-- Records for this task follows --

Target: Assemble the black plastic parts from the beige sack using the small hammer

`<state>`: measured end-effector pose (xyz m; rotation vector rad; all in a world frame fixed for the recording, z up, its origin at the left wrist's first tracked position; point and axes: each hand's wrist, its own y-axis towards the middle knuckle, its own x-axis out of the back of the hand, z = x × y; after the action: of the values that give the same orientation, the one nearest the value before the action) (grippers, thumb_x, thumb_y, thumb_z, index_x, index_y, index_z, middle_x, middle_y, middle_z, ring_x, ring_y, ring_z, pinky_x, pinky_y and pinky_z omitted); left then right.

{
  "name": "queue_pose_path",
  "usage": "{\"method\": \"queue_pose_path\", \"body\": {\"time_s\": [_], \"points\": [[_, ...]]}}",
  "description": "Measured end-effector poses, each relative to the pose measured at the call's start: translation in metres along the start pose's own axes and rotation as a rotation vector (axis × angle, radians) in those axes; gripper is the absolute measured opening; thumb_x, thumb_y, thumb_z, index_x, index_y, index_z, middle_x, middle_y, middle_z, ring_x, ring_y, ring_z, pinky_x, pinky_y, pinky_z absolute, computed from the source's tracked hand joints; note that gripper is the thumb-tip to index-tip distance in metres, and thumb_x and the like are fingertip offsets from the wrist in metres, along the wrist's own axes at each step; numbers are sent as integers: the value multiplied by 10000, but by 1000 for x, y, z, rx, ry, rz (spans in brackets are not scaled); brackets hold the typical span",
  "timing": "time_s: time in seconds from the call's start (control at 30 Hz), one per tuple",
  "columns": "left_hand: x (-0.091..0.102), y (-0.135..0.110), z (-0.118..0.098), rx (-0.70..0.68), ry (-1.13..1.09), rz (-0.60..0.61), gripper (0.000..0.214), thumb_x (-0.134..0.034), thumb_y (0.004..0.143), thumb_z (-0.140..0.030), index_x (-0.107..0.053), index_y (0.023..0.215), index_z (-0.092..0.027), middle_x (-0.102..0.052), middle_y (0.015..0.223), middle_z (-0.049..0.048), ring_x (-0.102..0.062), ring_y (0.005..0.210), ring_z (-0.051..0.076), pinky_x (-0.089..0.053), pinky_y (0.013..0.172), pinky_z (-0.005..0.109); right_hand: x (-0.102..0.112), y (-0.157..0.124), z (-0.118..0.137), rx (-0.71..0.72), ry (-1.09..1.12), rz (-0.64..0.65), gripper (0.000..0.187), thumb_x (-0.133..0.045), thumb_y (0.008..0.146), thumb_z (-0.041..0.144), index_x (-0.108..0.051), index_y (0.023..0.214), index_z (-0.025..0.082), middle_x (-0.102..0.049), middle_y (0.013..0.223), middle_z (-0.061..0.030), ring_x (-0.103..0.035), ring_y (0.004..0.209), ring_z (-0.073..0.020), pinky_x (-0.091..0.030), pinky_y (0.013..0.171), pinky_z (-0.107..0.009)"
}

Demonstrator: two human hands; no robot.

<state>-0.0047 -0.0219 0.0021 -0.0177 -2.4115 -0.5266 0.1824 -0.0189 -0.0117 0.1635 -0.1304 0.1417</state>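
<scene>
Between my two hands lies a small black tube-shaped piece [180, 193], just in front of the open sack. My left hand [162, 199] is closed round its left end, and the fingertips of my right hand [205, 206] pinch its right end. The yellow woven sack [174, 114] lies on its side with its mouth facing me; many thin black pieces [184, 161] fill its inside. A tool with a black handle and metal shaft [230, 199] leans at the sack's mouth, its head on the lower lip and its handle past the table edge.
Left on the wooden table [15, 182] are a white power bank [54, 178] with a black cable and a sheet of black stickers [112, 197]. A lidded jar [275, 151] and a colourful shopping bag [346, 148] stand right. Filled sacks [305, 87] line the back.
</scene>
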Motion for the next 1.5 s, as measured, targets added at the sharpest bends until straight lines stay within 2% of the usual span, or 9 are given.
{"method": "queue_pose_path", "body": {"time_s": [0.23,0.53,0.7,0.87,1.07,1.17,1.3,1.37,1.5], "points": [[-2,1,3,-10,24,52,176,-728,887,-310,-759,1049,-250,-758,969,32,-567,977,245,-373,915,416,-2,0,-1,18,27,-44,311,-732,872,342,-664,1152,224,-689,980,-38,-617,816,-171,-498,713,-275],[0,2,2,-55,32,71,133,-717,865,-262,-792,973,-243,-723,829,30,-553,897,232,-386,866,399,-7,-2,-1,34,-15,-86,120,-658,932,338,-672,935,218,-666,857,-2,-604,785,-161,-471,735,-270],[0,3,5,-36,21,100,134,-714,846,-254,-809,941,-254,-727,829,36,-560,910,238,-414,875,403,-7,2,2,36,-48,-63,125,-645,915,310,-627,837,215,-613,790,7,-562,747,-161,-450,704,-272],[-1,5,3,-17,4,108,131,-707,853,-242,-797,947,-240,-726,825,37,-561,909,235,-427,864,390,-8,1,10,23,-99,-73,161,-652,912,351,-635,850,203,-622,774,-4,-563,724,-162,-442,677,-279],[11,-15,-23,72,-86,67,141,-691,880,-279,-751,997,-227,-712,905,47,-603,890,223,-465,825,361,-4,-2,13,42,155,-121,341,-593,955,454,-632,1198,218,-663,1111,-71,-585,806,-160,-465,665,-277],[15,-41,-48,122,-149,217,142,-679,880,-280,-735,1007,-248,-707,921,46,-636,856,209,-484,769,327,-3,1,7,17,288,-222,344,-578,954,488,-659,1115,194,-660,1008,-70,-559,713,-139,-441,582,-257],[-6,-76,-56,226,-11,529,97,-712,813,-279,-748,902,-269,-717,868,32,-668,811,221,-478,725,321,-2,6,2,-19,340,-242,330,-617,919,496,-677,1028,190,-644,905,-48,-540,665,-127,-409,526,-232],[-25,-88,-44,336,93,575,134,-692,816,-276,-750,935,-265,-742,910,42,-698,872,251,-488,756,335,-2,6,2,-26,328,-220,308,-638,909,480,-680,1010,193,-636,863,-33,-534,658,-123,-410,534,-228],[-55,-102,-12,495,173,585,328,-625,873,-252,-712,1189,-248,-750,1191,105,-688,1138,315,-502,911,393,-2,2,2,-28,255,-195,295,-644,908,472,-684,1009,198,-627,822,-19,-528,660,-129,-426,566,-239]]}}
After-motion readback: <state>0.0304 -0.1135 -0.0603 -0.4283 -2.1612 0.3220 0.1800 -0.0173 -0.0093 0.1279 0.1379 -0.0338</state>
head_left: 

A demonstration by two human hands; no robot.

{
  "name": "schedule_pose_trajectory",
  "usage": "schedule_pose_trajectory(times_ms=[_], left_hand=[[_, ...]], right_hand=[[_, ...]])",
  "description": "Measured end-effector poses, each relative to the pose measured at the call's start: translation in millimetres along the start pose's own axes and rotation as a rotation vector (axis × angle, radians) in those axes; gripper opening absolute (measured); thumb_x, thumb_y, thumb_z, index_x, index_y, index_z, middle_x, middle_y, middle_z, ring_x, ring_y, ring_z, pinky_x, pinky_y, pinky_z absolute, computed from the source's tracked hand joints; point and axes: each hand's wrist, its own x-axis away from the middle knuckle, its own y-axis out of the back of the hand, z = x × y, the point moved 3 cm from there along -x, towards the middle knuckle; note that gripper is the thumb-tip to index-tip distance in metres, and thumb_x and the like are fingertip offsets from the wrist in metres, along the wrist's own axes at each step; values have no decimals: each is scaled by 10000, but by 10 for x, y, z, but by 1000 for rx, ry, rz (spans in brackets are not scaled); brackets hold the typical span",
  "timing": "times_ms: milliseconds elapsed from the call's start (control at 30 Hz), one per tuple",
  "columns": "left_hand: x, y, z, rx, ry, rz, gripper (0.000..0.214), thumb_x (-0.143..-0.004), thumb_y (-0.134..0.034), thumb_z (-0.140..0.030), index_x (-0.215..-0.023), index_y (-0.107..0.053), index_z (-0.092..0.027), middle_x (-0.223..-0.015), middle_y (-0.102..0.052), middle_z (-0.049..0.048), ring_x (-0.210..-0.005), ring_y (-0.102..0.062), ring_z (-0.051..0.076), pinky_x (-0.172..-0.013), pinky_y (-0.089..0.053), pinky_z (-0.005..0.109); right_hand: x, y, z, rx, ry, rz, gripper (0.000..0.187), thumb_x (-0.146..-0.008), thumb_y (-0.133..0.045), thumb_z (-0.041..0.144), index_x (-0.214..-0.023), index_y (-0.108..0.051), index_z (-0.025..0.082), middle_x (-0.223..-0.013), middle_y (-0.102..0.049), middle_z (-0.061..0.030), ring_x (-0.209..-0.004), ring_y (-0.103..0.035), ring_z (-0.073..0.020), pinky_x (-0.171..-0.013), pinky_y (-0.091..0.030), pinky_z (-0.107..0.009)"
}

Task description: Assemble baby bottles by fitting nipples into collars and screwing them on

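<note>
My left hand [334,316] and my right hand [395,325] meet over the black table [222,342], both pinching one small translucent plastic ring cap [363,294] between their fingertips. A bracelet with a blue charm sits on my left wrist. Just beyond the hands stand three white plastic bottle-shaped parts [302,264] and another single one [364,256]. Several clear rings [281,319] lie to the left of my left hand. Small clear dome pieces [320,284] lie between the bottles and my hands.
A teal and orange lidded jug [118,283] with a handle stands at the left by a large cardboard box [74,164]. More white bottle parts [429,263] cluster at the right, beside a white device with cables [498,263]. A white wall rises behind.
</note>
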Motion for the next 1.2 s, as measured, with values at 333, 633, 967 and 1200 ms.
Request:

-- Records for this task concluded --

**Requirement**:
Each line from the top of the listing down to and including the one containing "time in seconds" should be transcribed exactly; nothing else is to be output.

**Your solution**:
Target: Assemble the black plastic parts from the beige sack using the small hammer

`<state>`: measured end-effector pose (xyz m; rotation vector rad; all in a world frame fixed for the recording, z up, its origin at the left wrist's first tracked position; point and axes: each hand's wrist, its own y-axis towards the middle knuckle, its own x-axis out of the back of the hand, z = x × y; after the action: of the values that give the same orientation, the one nearest the value before the action) (grippers, thumb_x, thumb_y, thumb_z, index_x, index_y, index_z, middle_x, middle_y, middle_z, ring_x, ring_y, ring_z, pinky_x, pinky_y and pinky_z omitted); left then right.

{
  "name": "queue_pose_path",
  "usage": "{\"method\": \"queue_pose_path\", \"body\": {\"time_s\": [_], \"points\": [[_, ...]]}}",
  "description": "Measured end-effector poses, each relative to the pose measured at the call's start: translation in metres along the start pose's own axes and rotation as a rotation vector (axis × angle, radians) in those axes; gripper is the absolute measured opening; thumb_x, thumb_y, thumb_z, index_x, index_y, index_z, middle_x, middle_y, middle_z, ring_x, ring_y, ring_z, pinky_x, pinky_y, pinky_z absolute, computed from the source's tracked hand joints; note that gripper is the thumb-tip to index-tip distance in metres, and thumb_x and the like are fingertip offsets from the wrist in metres, along the wrist's own axes at each step; numbers are sent as integers: the value multiplied by 10000, but by 1000 for x, y, z, rx, ry, rz (spans in brackets are not scaled); brackets hold the typical span",
  "timing": "time_s: time in seconds from the call's start (control at 30 Hz), one per tuple",

This concludes the output for the exercise.